→ **Problem details**: Copy out the data from the line containing "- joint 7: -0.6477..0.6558" to its last line, exactly. No pictures.

→ **Supplied data**:
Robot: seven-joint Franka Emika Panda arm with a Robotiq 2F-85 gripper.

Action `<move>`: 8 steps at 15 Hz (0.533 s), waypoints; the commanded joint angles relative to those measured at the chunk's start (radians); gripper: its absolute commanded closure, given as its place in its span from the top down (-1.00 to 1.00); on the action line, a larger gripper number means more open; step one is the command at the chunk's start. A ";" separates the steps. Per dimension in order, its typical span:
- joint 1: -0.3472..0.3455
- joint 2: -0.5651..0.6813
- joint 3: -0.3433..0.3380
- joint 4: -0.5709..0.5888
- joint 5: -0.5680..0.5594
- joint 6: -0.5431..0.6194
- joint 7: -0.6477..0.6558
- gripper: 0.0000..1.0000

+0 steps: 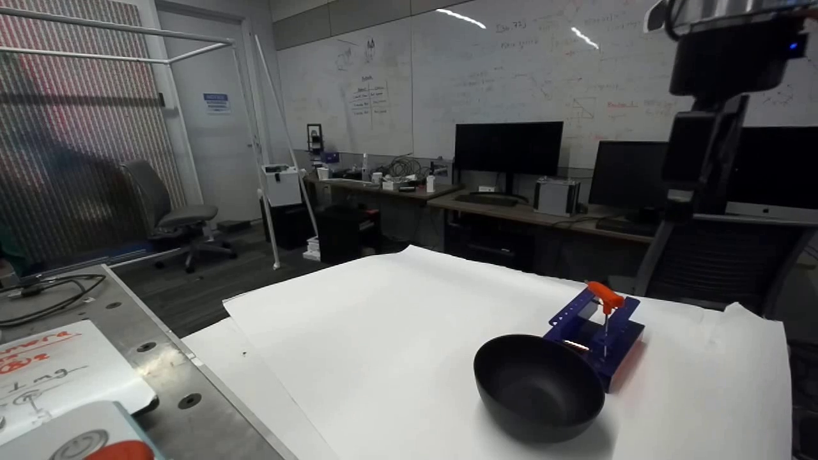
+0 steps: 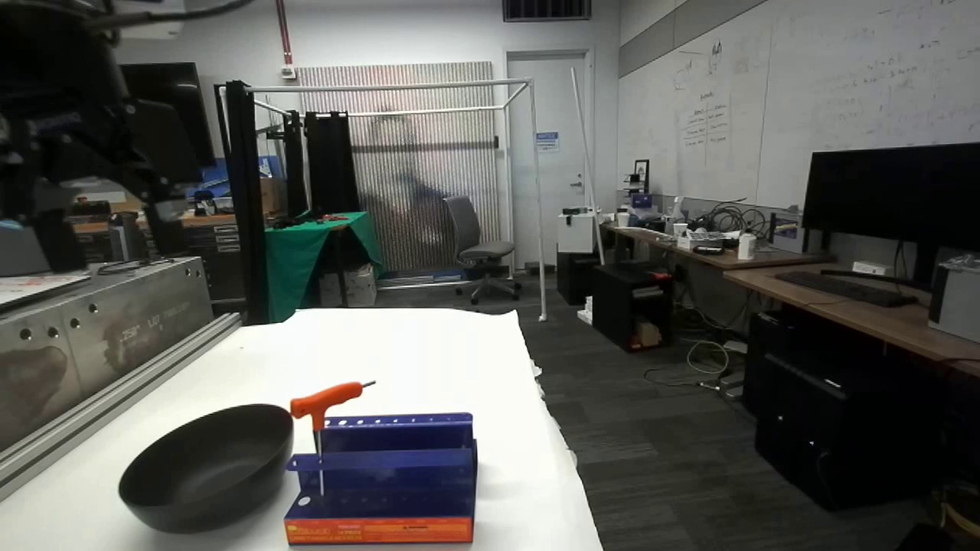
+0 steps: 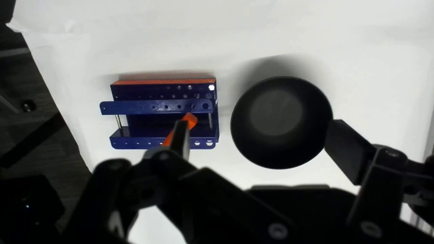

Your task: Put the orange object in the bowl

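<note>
Nearest in the wrist view is the pincer (image 3: 259,135), its fingers (image 3: 351,152) spread wide with nothing between them; beyond, the orange key (image 3: 190,120) sits in the blue holder (image 3: 154,107), partly hidden by one finger; the bowl (image 3: 278,122) stands just beside the holder, a strip of white between; the key slants across the picture, so the wrist would probably do best to turn until the fingers can drop either side of it.

In an exterior view the key's shaft (image 2: 320,478) stands nearly upright and appears to pass through the ledge (image 2: 398,458); its handle (image 2: 328,399) rises above the metal at the end by the bowl; the step in hand looks like the approach; gripping the handle alone should serve, then lifting straight up, since a sideways pull could drag the holder along.

In an exterior view the pincer hangs well above the tabletop (image 1: 358,332); the bowl's rim (image 1: 482,364) is near the key, so a careless descent might knock it; lowering the key well inside before release seems wise.
</note>
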 commanded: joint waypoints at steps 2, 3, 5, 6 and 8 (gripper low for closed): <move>-0.074 0.243 -0.073 0.118 -0.020 0.069 0.072 1.00; -0.081 0.287 -0.092 0.144 -0.012 0.066 0.071 1.00; -0.088 0.379 -0.134 0.193 0.005 0.051 0.046 1.00; -0.088 0.419 -0.156 0.212 0.020 0.050 0.029 1.00; -0.088 0.485 -0.185 0.248 0.033 0.039 0.022 1.00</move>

→ **Response to this task**:
- joint 7: -0.6477..0.6558
- gripper: 0.0000..1.0000

+0 steps: 
+0 steps: 
+0 steps: 

Your task: Put the orange object in the bowl

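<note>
Nearest in the wrist view is the pincer (image 3: 259,135), its fingers (image 3: 351,152) spread wide with nothing between them; beyond, the orange key (image 3: 190,120) sits in the blue holder (image 3: 154,107), partly hidden by one finger; the bowl (image 3: 278,122) stands just beside the holder, a strip of white between; the key slants across the picture, so the wrist would probably do best to turn until the fingers can drop either side of it.

In an exterior view the key's shaft (image 2: 320,478) stands nearly upright and appears to pass through the ledge (image 2: 398,458); its handle (image 2: 328,399) rises above the metal at the end by the bowl; the step in hand looks like the approach; gripping the handle alone should serve, then lifting straight up, since a sideways pull could drag the holder along.

In an exterior view the pincer hangs well above the tabletop (image 1: 358,332); the bowl's rim (image 1: 482,364) is near the key, so a careless descent might knock it; lowering the key well inside before release seems wise.
</note>
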 commanded: joint waypoints at steps 2, 3, 5, 6 and 8 (gripper low for closed): <move>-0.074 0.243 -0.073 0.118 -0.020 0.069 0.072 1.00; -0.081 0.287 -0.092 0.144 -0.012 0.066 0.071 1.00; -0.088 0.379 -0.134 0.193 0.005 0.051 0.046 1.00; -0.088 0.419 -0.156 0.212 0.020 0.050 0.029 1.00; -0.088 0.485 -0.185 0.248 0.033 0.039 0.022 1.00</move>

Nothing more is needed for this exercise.